Set approved colours in brand_layer.palette: accent, text, and background, each #RRGGBB or three RGB integers. Optional brand_layer.fonts keys are black, bold, and regular (paths relative to the project). Without overrides, fonts resolve on macOS, Windows or Linux. End-card rows keep the approved 86px spacing and 66px type. Shrink only an individual line whose visible text cannot fit the safe area; shorten copy if that line still cannot fit. Transparent text-image padding does not set the line spacing.

The subway series bar stays visible through caption gaps. It is also in the caption-free control so the gate measures captions separately from persistent branding.

For a new prompt, use generation.prompt_version: 3 (or --prompt-version 3). It keeps version 2's repairs (no duplicate articles, a top-edge rule for non-can packaging) and keeps the street in focus behind the people: never blurred and never bokeh (see REFERENCE #8). Version 3 is draft until a 720p take measures inside the real-footage detail band; its paid validation take needs its own approval. The bundled demo config stays on version 2 until then. The manifest records the version for the gate. Historical prompts default to version 1, and versions 1 and 2 retain their hashes. Use a new approved seed for a new prompt; do not overwrite an approved take.

Single-take recuts

Check local finishing prerequisites before buying a take: ffmpeg/ffprobe, PIL, NumPy, fonts, and local Whisper with its base model available. The existing episode transcription helper can download an absent Whisper model; prepare it separately before spend. This fix does not call another video or voice model. A reused take may supply previously measured original word times instead of transcribing again.

Keep the original take and generation manifest. Measure its internal cuts, caption source spans and a genuinely speech-free ambience window in brand_layer; these remain source seconds. Remove dead air locally, then add the approved brand layer and end card:

bash
python scripts/recut.py <original-take.mp4> <run>/working/interview-recut.mp4 --brand <slug>
python scripts/build_looks.py --brand <slug> --run <run> --looks <look> \
  --edit-map <run>/working/interview-recut.plan.json
python scripts/check-cut.py --brand <slug> --run <run> --look <look> \
  --edit-map <run>/working/interview-recut.plan.json --take <original-take.mp4> --falsify
# Repeat the same gate without --falsify, then watch and listen to the entire finished file.

recut.py emits the source-span .plan.json beside its edited output. build_looks.py consumes that file, measures source words with the existing free local Whisper helper and saves interview-recut.plan.words.json.

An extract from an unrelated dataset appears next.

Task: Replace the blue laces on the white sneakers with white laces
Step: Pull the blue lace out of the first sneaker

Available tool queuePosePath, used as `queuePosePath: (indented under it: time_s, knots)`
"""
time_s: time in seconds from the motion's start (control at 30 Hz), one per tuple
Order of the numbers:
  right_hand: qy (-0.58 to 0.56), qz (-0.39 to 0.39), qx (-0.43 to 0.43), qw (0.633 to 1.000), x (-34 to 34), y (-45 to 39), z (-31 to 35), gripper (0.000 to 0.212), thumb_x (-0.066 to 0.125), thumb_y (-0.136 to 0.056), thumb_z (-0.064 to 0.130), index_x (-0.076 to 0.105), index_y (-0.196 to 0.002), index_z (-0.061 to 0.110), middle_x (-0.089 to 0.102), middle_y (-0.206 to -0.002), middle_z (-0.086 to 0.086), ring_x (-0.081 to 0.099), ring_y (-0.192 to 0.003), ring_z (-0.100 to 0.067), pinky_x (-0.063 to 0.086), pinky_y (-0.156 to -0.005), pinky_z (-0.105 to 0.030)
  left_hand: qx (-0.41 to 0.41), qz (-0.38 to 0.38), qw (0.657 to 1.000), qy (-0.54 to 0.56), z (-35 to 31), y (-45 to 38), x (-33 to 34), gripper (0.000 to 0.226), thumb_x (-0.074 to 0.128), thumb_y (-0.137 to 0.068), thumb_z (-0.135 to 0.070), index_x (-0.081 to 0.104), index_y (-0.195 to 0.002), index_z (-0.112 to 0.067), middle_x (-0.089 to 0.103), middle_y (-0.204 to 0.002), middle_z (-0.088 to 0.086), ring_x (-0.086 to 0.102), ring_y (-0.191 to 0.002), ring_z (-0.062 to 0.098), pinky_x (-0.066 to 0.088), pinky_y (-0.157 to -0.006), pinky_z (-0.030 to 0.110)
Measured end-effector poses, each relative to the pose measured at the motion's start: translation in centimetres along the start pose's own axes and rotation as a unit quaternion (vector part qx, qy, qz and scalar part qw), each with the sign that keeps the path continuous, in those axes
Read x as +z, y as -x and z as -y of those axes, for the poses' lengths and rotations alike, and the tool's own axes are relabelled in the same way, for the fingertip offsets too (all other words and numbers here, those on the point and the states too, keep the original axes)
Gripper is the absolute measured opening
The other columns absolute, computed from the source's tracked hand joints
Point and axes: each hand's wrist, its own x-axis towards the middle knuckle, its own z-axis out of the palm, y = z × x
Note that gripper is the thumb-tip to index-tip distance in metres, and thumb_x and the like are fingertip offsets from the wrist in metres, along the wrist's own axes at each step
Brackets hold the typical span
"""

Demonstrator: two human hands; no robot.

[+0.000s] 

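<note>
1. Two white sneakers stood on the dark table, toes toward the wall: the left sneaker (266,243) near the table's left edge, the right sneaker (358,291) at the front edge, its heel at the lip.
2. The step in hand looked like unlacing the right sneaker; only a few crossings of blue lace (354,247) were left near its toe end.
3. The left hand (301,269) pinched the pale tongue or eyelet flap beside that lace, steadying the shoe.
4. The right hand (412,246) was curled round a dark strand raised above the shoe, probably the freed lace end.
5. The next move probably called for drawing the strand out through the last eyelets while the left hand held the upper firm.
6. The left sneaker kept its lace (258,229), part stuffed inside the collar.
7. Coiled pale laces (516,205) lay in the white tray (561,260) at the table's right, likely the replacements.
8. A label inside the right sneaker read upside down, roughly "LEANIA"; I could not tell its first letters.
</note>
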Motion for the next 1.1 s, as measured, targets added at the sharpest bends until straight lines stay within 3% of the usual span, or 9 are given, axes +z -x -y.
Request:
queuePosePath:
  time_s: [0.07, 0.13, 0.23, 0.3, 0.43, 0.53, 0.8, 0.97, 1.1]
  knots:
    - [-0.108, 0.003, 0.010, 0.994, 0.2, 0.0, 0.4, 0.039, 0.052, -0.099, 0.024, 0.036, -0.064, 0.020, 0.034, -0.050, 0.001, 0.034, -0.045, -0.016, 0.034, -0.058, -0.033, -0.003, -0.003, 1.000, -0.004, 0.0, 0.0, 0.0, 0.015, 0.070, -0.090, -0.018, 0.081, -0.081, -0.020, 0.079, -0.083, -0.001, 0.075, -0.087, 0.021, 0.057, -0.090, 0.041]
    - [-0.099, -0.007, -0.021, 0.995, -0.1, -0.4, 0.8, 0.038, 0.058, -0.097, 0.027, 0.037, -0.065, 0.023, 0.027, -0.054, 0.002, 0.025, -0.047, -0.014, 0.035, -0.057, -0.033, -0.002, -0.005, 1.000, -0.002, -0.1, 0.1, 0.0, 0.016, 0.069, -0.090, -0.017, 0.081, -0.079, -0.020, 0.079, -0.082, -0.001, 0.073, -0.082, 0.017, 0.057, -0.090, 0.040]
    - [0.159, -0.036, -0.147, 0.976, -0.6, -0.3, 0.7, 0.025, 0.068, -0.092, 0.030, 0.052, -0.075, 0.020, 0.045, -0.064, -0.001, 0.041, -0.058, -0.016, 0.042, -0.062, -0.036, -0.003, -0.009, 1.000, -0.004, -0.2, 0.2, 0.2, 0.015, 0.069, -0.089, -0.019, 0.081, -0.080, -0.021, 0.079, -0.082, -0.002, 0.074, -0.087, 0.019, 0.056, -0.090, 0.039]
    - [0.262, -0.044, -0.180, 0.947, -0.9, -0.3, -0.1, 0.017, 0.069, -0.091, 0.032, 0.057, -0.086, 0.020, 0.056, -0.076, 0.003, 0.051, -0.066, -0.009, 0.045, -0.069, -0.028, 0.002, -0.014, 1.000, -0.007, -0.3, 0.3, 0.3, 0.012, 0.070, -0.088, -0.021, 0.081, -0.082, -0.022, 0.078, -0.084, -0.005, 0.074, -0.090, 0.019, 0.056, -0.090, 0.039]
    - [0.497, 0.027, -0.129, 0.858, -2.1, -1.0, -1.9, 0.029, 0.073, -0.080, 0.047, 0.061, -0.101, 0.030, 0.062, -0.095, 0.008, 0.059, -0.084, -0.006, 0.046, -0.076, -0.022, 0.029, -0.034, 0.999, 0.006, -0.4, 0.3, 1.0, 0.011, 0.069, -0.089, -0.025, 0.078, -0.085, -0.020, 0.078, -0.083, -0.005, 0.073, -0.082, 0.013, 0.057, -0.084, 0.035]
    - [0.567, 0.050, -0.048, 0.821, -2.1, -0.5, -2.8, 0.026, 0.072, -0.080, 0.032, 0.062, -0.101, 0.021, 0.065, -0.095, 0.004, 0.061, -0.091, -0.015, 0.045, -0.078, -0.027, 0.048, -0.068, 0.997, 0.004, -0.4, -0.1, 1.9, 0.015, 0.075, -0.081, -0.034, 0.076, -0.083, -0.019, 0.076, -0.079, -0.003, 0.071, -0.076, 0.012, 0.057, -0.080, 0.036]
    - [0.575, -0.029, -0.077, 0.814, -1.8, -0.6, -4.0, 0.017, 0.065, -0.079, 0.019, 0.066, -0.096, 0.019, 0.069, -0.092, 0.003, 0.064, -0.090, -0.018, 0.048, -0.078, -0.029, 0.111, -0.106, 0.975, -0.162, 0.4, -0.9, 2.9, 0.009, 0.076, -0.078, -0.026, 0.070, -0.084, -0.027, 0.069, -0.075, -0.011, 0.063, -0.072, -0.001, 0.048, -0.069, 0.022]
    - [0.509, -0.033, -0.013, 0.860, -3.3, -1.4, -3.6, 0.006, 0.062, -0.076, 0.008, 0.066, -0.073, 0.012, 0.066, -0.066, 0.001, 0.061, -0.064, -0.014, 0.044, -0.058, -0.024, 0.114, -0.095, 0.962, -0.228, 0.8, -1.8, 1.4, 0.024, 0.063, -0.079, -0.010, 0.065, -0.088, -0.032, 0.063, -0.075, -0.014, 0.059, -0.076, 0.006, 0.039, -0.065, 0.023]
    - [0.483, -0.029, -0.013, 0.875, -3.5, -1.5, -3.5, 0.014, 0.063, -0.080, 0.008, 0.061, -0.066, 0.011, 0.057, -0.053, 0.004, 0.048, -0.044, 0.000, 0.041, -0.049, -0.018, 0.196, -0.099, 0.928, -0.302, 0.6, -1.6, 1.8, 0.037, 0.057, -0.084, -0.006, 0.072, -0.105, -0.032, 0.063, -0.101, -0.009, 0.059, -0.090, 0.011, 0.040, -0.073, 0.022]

To reuse saved timing, pass --word-times <file> to finishing and the gate. Its JSON names the original source and contains ordered [start, end, word] rows. It must come from actual source audio, not estimates from the script. Missing transcription or incompatible timing stops finishing; there is no fallback to the original caption schedule.

Recut masters and caption-free controls have separate -recut- names. The original takes, controls and episode outputs stay intact. Ambience is extracted from the measured quiet window of the original source even if that window was dropped; only that WAV is looped. If the recut already applied its continuous bed, finishing does not mix it a second time. The end card always uses original room tone. The same mapped cuts clamp captions with a half-open end boundary so one person's last words do not appear on the next shot's first frame.

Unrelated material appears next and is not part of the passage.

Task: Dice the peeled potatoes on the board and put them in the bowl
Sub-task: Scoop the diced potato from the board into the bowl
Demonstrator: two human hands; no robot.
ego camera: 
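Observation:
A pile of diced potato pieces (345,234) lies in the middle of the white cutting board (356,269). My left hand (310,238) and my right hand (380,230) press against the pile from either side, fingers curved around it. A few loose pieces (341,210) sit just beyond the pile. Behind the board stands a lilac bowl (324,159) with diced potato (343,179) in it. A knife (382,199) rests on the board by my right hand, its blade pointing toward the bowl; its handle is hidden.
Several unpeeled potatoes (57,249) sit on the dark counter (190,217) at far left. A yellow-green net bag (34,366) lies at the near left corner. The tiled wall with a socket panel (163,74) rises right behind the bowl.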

build.py remains an intermediate grade-and-recut helper. To finish its already graded output, use its printed map with build_looks.py --pregraded; do not grade it twice. A changed spoken line, story, paid retry or generation count still needs its existing review and approval. Run the normal finished-file gate and full watch/listen review; a synthetic timing test does not approve faces or the original customer's ad.

Free regression checks:

bash
python -m unittest discover -s tests -p 'test_*.py' -v

Opt-in hold and handover settings

Six generation keys on the brand config, all off by default, so every recorded prompt and its hash are unchanged. They were paid for on Olipop and Graza (REFERENCE.md items 37-42); start a new brand from brands/olipop-ep3-a.json (a can) or brands/graza-ep1-a2.json (a bottle).

keywhat it does
handover_grammarevery person's first shot opens on the interviewer passing the product
natural_grammarthe product is held like a drink someone was just handed, not presented
real_grammarchest-height relaxed hold, one consistent interviewer, nothing printed carried
level_cameraremoves the glance down from speaking shots, which is what tips the product
no_signageno shops, signs or lettering behind the cast (names park-corner landmarks)
can_sealed_grammarexisting flag; holds with the keys above, so the can stays closed

Episode files take extra_head_s (seconds of run-up kept at the head of each take, so the handover is not trimmed as silence) and brand_layer.caption_centre_y. Transcribe every take with word timestamps before assembly: a fast take can repeat, slur or invent a line.

Known limits

  • Seedance refuses some photoreal faces (its likeness gate). Faces here come from the prompt, not a reference photo; see REFERENCE.md.
  • A multi-take episode can't make three generations be the same corner. A scene-reference still from take A (--scene-ref) couples later takes to its mic, street and light. Check by eye.
  • Ambience can differ between takes. The gate's check G fails a shot whose street bed sits within a few dB of the speech; that needs a re-take, not a mix.

Provenance

Ported from goose-studio skills/molecules/create-street-interview-video on 2026-10-02, including the episode-2 v3 fixes (hook caption, the mispronounced line, the silent end card). The port changed only path resolution and routed the paid calls through the proxy. selftest.py passes from an empty folder, and episode 2 v3 rebuilds identically (11 shots, 22.64 s).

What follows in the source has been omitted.